ORDENAMIENTO URBANO

Aceras escabrosas: Armando Guillén M.

Nuestras existencias consisten en un vaivén de sucesos, en su mayoría ordinarios, y otros pocos, extraordinarios. La apreciación sobre una cosa u otra dependerá de nuestra formación y estilo de vida. Sin embargo, algunas cosas son simplemente cotidianas (salvo casos excepcionales) y son experimentadas, en mayor o menor medida, por casi todos. De esas cosas corrientes, pocas son tan cotidianas como caminar por una acera.

Lo pedestre es algo cuya experimentación debería ser inconsecuente a nivel sicológico: una cosa de todos los días, pues caminar es la forma de transporte más elemental, y la posibilidad de hacerlo con libertad y seguridad es un derecho que debe ser protegido y garantizado por el Estado. Sí, el libre tránsito es un derecho fundamental, aunque aquí no lo parezca, y no lo digo yo, sino la Carta Magna. Hace días volví a comprobar que caminar por las aceras de la ciudad es una experiencia plagada de estorbos, como autos que obstaculizan el paso al estar estacionados sobre ellas, alcantarillas abiertas, losas resquebrajadas y hasta porciones enteras que desaparecen, obligándonos a enfrentar a los automóviles que pasan por la calle. Y así, otro sinnúmero de impedimentos. Semejante experiencia podría instar a cualquier ciudadano a maldecir a cada gobierno de nuestra vida republicana. Pero, además, se debe considerar la responsabilidad que tienen las empresas constructoras, y es que en muchos casos son estas las que destruyen las aceras y calzadas adyacentes a sus proyectos, dejándolas tal cual, sin consecuencia alguna.

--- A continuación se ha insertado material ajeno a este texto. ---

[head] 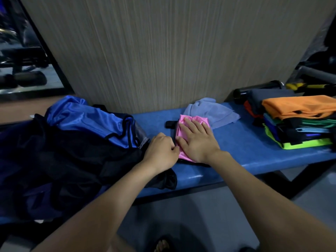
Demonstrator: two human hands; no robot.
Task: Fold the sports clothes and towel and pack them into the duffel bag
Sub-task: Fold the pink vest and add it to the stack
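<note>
Blue padded bench (236, 142) against wood-grain wall. Shiny pink folded garment (189, 122) at bench centre. Right hand (195, 140) flat, pressing it; left hand (162, 150) pinching near edge. Advice: smooth crease outward, keep edges aligned.

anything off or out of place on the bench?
Mostly tidy. The light blue towel lies crumpled and unfolded against the wall, behind the pink garment that the right hand presses flat. A black cylinder lies on its side behind the folded stack. No spill or damage shows.
</note>
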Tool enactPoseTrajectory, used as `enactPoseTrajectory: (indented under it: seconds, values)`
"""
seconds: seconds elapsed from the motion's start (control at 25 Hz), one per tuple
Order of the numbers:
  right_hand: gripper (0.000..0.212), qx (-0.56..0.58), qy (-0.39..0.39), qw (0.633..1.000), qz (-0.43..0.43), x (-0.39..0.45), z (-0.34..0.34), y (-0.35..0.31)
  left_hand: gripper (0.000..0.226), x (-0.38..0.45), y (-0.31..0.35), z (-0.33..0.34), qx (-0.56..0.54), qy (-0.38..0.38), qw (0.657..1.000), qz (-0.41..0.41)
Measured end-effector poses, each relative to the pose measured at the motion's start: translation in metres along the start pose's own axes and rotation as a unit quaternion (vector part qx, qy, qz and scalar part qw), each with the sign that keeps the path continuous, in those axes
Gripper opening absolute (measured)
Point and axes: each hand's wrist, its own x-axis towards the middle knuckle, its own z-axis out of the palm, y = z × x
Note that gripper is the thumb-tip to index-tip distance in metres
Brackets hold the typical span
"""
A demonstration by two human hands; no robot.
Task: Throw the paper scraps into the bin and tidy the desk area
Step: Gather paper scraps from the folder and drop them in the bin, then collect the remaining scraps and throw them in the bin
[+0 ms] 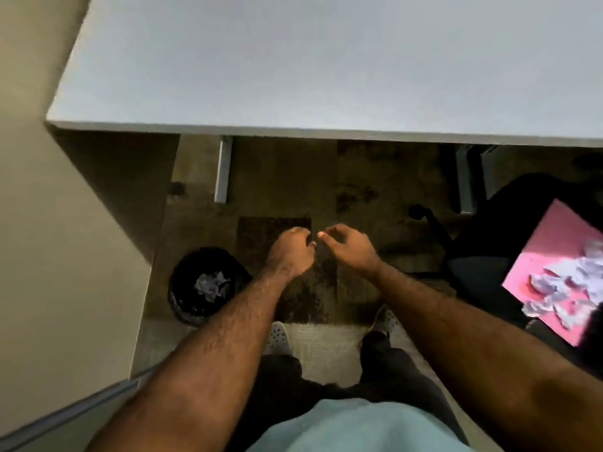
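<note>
A round black bin (182, 298) stands on the floor at the lower left, below the desk's corner, with crumpled paper scraps (212, 285) inside. More torn white scraps (567, 285) lie on a pink sheet (545, 243) at the right, on a dark chair. Both my hands hang over the carpet in front of the desk, almost touching each other. My left hand (292, 251) has its fingers curled in, with nothing visible in it. My right hand (350, 246) is loosely curled, fingers slightly apart, and holds nothing visible.
A white desk (293, 76) fills the top of the view, with grey legs (223, 171) below it. A beige wall (42, 223) runs down the left. The dark office chair (483, 249) stands at the right. My feet stand on patterned carpet (293, 184).
</note>
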Motion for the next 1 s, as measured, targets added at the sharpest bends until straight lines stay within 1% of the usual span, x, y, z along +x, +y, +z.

No se confundan: las calles no fueron creadas para la circulación de automóviles únicamente; tienen como propósito facilitar el desplazamiento de manera ordenada, sin importar qué medio se utilice. Las calles son para el uso de vehículos y peatones por igual, y aún si están diseñadas para favorecer el tránsito de aquellos (aunque en Panamá eso es cuestionable), no debemos aceptar como cierta la idea de que el peatón tiene menos derechos que el conductor.

El Municipio propuso un plan de rescate para las aceras de la ciudad, que aún no ha prosperado por diversas razones. Pero la penosa necesidad de recordarles a los gobernantes sus compromisos y obligaciones no exime a los ciudadanos de la responsabilidad de rechazar y denunciar todo aquello que constituya un abuso, incluso por omisión.

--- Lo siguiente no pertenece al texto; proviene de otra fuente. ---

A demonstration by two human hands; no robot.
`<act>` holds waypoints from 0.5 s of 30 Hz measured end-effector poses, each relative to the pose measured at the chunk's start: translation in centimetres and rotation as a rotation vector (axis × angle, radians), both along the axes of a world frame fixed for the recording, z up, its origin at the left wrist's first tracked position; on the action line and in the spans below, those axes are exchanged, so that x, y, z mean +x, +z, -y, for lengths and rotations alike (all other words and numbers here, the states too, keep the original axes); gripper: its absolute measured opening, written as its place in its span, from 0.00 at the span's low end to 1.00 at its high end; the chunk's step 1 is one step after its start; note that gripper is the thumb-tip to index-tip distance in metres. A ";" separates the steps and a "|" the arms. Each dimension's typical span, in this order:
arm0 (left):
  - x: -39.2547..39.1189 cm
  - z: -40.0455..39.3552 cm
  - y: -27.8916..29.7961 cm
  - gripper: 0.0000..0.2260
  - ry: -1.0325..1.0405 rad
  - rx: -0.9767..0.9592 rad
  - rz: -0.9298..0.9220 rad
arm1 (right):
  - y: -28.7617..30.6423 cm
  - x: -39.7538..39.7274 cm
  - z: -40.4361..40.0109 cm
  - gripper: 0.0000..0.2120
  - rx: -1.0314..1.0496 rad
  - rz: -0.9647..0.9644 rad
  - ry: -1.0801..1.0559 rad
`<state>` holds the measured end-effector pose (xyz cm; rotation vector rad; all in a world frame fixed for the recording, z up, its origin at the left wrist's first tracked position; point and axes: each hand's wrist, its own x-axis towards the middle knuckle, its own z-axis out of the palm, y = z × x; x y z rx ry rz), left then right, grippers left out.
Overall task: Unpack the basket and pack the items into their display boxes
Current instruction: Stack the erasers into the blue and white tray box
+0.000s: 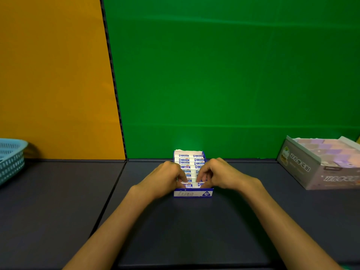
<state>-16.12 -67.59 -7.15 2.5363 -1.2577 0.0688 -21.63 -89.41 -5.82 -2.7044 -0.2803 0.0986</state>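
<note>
1. Centrally, a small blue-and-white cardboard display box [192,192] stands on the dark grey matte shelf surface [185,230], its far end close to the green back wall [233,75].
2. Inside this box, small white packets with blue-printed labels [190,160] stand in two side-by-side rows, running from the near end to the far end.
3. Both bare hands meet over the near part of the box.
4. The left hand [167,178] has its fingers curled inward, and its fingertips pinch a packet near the front [186,185] of the left row.
5. The right hand [216,175] mirrors it, fingers curled narrowly, tips touching the front packets of the right row; whether it truly grips one, I cannot tell.
6. Both forearms reach in from the lower edge of the view and converge on the box.
7. At the far left, a light blue plastic mesh basket [10,160] sits on the shelf, well apart from the box and partly cut off by the frame; its contents are hidden.
8. At the far right, a larger pale grey-and-lilac cardboard display box [303,168] with printed characters on its sides rests on the shelf, filled with pastel purple and pink items [331,151].
9. Behind the basket, an orange wall panel [54,75] meets the green one along a dark slotted strip [113,78].
</note>
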 end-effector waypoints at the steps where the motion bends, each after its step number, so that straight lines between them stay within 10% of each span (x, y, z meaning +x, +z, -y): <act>1: 0.0 0.0 0.0 0.13 0.003 -0.002 -0.002 | 0.0 0.0 0.0 0.11 -0.004 0.007 0.002; 15: -0.7 -0.9 -0.2 0.12 0.038 -0.060 -0.020 | -0.7 -0.9 0.5 0.12 0.040 0.104 0.038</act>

Ya sea por causa de la absoluta ineptitud de los políticos, la ineficacia y el deterioro de las instituciones, la falta de planificación urbana o el histórico conformismo de nosotros, los ciudadanos, ciertamente, nuestras atropelladas existencias distan mucho de ser civilizadas y cosmopolitas, como tanto pregonamos.

Les recuerdo que los gobiernos trabajan para el pueblo, no al revés; y solo se puede garantizar una convivencia pacífica y productiva, en la medida en que la cotidianidad no represente una afronta a la integridad física, intelectual y emocional del individuo.